Changing the button name from “Pin It” to “Save” puts Pinterest more in the realm of an archive.
Today Pinterest has acquired Instapaper, a service that lets you save articles to read later. Now Pinterest is further focusing on the notion of saving for the long-term, instead of short-term. This emphasis on the importance of an archive is quite refreshing in comparison to the constant stream we’ve seen in Twitter, Flickr, and Instagram.
With this focus on saving instead of pinning, Pinterest could change its name to start with “Save” instead of “Pin.” A few ideas: Savenue, Savenger. Ok, those are pretty bad, hard to pronounce. Strange looking. Almost looks like savage. Although the idea of Save + Avenger might appeal more to a male audience, but alienate their core of “Midwestern moms.”

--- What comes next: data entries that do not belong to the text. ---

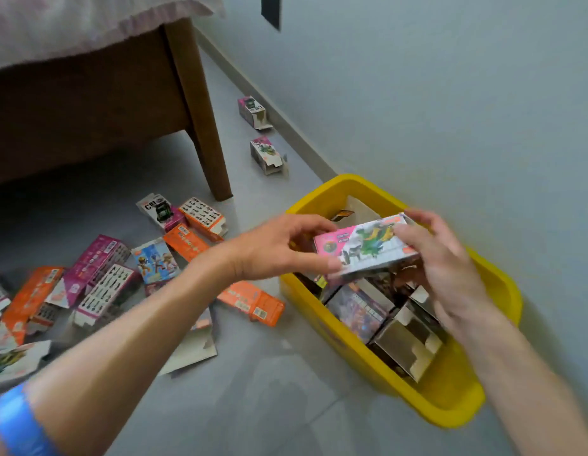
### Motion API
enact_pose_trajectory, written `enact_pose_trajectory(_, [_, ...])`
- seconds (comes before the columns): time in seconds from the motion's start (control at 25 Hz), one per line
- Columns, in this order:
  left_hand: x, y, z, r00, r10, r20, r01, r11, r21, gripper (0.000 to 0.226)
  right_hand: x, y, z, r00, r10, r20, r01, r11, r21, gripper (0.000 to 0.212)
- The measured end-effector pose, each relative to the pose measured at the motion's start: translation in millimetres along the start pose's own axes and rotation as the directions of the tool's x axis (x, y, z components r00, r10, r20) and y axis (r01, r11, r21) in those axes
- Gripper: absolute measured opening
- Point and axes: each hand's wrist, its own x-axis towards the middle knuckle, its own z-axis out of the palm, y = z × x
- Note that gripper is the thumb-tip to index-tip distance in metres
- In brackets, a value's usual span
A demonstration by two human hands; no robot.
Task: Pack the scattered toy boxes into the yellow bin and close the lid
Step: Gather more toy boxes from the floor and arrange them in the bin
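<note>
A: Report the position of the held item.

B: A pink-and-white toy box (pixel 365 246) with a green figure printed on it is held flat above the open yellow bin (pixel 450 399), over the bin's far half. The left hand (pixel 279 246) grips its left end, fingers curled around the edge. The right hand (pixel 440 258) grips its right end, thumb on the top face.

A: Bin location and contents?

B: The bin stands on the grey floor (pixel 269 390) against the wall (pixel 450 93). Several boxes already lie inside: a purple printed box (pixel 356 309) and an open-ended grey carton (pixel 406 345) near the bin's near end. No lid is in view.

A: Items outside the bin?

B: A loose pile lies on the floor left of the bin: an orange box (pixel 253 302) just beside the bin's left wall, a blue box with cartoon figures (pixel 154 260), a magenta box (pixel 95 261) and others, some flattened. Two more boxes, one (pixel 251 111) behind the other (pixel 266 154), lie along the skirting beyond the wooden bed leg (pixel 200 120).

A: Other detail?

B: A blue band (pixel 18 422) sits on the left arm.
</note>
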Motion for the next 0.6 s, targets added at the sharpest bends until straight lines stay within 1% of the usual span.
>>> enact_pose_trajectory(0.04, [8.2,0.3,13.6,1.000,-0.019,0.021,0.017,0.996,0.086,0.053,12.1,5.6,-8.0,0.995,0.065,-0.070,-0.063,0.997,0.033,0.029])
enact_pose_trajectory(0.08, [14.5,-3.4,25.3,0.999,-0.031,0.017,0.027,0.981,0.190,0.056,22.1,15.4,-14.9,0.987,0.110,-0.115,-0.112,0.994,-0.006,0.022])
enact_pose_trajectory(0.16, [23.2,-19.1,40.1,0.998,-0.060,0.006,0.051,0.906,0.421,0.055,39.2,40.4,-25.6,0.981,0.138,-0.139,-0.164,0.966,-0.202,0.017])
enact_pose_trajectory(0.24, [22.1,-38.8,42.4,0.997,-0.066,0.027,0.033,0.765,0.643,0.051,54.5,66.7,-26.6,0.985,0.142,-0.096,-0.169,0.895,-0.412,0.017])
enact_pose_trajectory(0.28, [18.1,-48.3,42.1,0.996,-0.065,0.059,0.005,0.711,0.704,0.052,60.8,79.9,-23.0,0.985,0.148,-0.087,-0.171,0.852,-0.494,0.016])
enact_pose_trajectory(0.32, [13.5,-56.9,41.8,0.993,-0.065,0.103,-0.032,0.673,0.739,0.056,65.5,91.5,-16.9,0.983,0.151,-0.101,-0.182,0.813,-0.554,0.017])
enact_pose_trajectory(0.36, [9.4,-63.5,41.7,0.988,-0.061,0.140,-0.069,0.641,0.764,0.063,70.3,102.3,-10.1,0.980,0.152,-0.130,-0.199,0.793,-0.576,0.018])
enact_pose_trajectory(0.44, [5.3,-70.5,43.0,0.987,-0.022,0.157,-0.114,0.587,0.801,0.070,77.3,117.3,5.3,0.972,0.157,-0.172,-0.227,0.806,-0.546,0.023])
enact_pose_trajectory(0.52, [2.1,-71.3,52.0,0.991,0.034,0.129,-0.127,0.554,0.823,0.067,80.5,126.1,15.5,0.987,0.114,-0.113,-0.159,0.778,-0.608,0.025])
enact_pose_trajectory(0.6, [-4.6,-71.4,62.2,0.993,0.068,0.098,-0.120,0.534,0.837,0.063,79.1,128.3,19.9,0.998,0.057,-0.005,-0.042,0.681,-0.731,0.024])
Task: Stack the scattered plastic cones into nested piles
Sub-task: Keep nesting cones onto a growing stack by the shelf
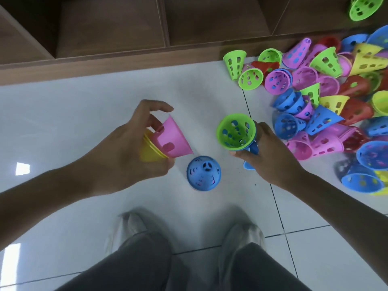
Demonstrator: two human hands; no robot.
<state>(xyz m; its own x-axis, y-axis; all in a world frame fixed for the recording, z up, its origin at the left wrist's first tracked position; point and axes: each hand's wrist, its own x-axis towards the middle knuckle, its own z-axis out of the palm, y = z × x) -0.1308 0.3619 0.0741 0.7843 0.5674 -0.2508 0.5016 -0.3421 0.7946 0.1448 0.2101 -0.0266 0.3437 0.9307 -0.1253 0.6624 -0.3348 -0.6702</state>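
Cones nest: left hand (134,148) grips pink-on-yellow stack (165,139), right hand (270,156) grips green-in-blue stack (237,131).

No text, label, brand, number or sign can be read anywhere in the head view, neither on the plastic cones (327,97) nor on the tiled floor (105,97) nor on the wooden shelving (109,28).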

Perhaps Pinterest’s audience will expand behind the female demographic. Instapaper’s CEO said, “The missions of Instapaper and Pinterest are aligned in helping people easily save content.” Anyone would want to save content, not just the Midwestern mom. The Pinterest+Instapaper combination might prove to be very powerful. Engadget reports:
In a lot of ways, the acquisition makes sense. It’s a way for Pinterest to leverage a feature that not many people know about, plus it’s now able to use Instapaper’s tech to help the discoverability of its other pins too. Pinterest could now very well be positioned to be the one-stop shop for bookmarking anything and everything on the web.
This Pinterest+Instapaper merger makes you wonder what other archiving services like Evernote think about this. Evernote is the ultimate online saving service, however, they extremely lack in the social features that Pinterest has. Your Evernote notebooks are pretty much hidden underneath your own bed. You can only share your own notebook with individual people, not the entire web.
I’m a pretty hard-core user of all three services. Pinterest (2,765 pins on 149 boards), Instapaper (150 articles read this year), and Evernote (14,000 notes). For now what I see right now, there’s a clear distinction among all the services:
- Pinterest: where you save images
- Instapaper: where you save articles to read later
- Evernote: where you save articles for forever, not to read later, but to have as a sort of memory. For those situations where you say, “what was that article about XYZ topic that I read a couple years ago?”
Perhaps Pinterest is looking to get a leg up on Evernote by becoming a place for your long-term memory for both images, and now articles.
I just realized (thanks to Chris Thilk) that Pinterest is a link-sharing app, not an article-saving app, thus it won’t really encroach on Evernote.